Klaus Mueller (p, Rhodes), Edward Perez (b), Essiet Okon Essiet (b), Gregor Huebner (vln), Carrie Frey (alto), Rubin Khodeli (cello), Simone Prattico (d, perc)

Label / Distribution : Zamora label

Oriundo, cette parole résonne chez beaucoup d’immigré·es d’origine italienne vivant hors d’Italie comme une expression déstabilisante. La nostalgie de la terre familiale n’efface pas l’incompréhension vécue lors d’un retour au pays, il faut se rendre à l’évidence, on demeure un étranger y compris dans son pays d’origine. Né à Rome en 1970, Simone Prattico vit depuis plus de vingt-cinq ans à Paris où il a étudié à l’École de Batterie Emmanuel Boursault et avec Jean-Paul Ceccarelli au Conservatoire National Supérieur de Musique de Nice. Cet album thématique lui tient à cœur.
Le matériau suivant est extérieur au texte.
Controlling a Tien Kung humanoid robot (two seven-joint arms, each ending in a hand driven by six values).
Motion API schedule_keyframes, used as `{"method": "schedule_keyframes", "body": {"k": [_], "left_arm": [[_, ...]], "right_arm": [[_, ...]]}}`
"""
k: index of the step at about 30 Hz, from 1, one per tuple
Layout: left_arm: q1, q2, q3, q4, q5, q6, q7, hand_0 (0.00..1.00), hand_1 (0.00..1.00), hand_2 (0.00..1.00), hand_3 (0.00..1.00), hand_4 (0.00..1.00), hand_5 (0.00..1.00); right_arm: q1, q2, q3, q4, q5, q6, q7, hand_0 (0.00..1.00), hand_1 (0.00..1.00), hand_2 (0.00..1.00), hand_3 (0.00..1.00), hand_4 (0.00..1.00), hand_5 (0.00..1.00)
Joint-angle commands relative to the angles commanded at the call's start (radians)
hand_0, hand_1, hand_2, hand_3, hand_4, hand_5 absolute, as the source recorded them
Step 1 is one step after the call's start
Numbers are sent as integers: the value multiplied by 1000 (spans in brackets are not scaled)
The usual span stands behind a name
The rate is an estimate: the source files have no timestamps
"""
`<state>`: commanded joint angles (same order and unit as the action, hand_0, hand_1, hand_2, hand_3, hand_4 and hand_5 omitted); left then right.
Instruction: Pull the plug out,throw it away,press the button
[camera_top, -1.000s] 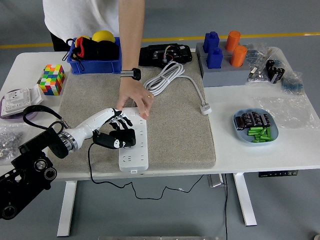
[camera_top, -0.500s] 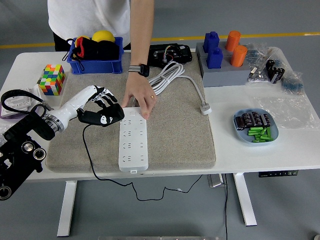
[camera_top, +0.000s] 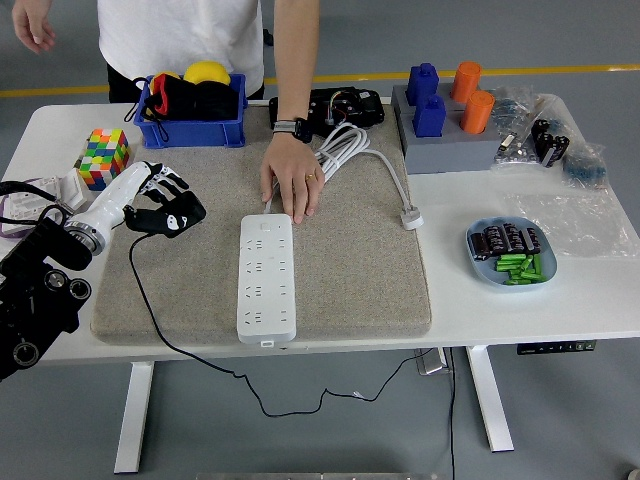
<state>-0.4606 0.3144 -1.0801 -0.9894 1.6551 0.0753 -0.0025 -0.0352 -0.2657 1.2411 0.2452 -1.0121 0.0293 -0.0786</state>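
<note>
A: Where's the plug now?

B: In the robot's left hand (camera_top: 160, 205), fingers clamped on it, over the mat's (camera_top: 350, 290) left edge near the far-left corner. The plug (camera_top: 168, 218) is black, w/ a thin black cord (camera_top: 160, 320) trailing off the table's near edge.

A: And the power strip (camera_top: 267, 280)?

B: White, on the mat toward the near edge. A person's hand (camera_top: 292, 180) presses its far end.

A: Will it handle OK?

B: Prob. light and rigid; the cord's floppy and may drag. Best held round the body, not the cord.

A: Right arm?

B: Not in sight.
</note>
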Motion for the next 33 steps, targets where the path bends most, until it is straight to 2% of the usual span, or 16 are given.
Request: {"method": "schedule_keyframes", "body": {"k": [1,2,7,8,13,14,20,22,25,26,27,30,32,33], "left_arm": [[-2,0,2,4,-2,0,-1,584,485,473,596,677,2],[-5,0,6,13,-10,-2,-1,627,557,547,643,701,2],[-15,0,15,49,-27,-16,-8,627,557,547,643,701,2],[-15,1,17,52,-32,-18,-11,728,731,717,788,831,2],[-16,2,20,54,-40,-22,-17,728,731,717,788,831,2],[-16,2,20,53,-39,-22,-17,765,796,782,830,888,2],[-15,4,17,48,-42,-22,-19,773,799,784,828,908,2],[-11,6,13,32,-43,-20,-21,773,799,784,828,908,2],[-1,13,5,-27,-57,-15,-23,773,799,784,828,908,2],[1,15,4,-47,-60,-14,-22,766,758,724,815,892,2],[3,18,4,-73,-63,-16,-20,766,758,724,815,892,2],[6,30,24,-166,-55,-57,16,766,758,724,815,892,2],[2,35,49,-223,-46,-108,62,766,758,724,815,892,2],[-1,36,62,-244,-46,-127,83,581,568,534,796,697,2]], "right_arm": [[0,-1,-1,0,0,0,0,726,675,656,638,734,585],[0,-1,-3,0,1,0,0,725,675,655,638,734,585],[1,-4,-13,1,3,1,0,725,675,655,638,734,585],[1,-4,-14,1,4,0,0,725,675,655,638,734,584],[0,-7,-19,0,5,0,0,725,675,655,638,734,584],[0,-7,-19,0,5,0,0,726,675,655,638,734,585],[-3,-5,-14,1,3,0,0,725,676,655,638,734,584],[-4,-4,-10,2,2,0,0,725,676,655,638,734,584],[-8,-1,-7,2,1,0,0,725,676,655,638,734,584],[-9,-1,-6,1,1,0,0,725,676,655,638,734,584],[-10,0,-4,1,1,0,0,725,676,655,638,734,584],[-13,1,-2,0,-1,0,0,725,676,655,638,734,584],[-13,2,-1,1,-3,0,0,725,676,655,638,734,584],[-12,2,0,2,-3,0,0,725,676,655,638,734,584]]}}
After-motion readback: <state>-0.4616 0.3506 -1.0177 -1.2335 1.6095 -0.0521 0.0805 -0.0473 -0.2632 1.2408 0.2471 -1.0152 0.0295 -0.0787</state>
Aucune forme de mélancolie ne se ressent lors de l’écoute du disque inspiré par des ambiances méditerranéennes. La polyrythmie foisonnante du batteur que l’on sent influencé par les maîtres afro-américains des années soixante se manifeste avec son cheminement en solitaire dans « Village Debate » et « Quartieri Spagnoli » où il installe un climat fastueux. Figure de proue de l’album, le pianiste Klaus Mueller captive par l’aisance avec laquelle il se joue des pièges harmoniques. Lui aussi n’a cessé de voyager depuis l’enfance, depuis son apprentissage du piano au Japon à l’âge de six ans ainsi qu’avec ses nombreuses pérégrinations en Amérique Latine et à New-York où il s’est produit sur les scènes locales. Co-auteur avec Simone Prattico de sept compositions du disque, son expérience d’arrangeur réputé pour avoir créé des versions orchestrales de l’album Gershwin’s World d’Herbie Hancock se répercute dans l’écriture élaborée d’Oriundo. L’emploi du piano Rhodes dans l’entrainant « Tanger » et la délicatesse du toucher pianistique qui irradie la mélodie « Hélène » intensifient les contrastes musicaux.

De par leur conception originale « Bay Ridge » et « Push and Pull » dévoilent une autre facette de Simone Prattico ici plus enclin à explorer un volet contemporain avec l’apport d’un trio de cordes. La toile de fond musicale y gagne en expressivité et le charme qui se dégage de ces pièces accentue les couleurs de ces compositions. Ce projet qui s’affranchit des barrières stylistiques bénéficie désormais de l’arrivée du génial trompettiste Hermon Mehari.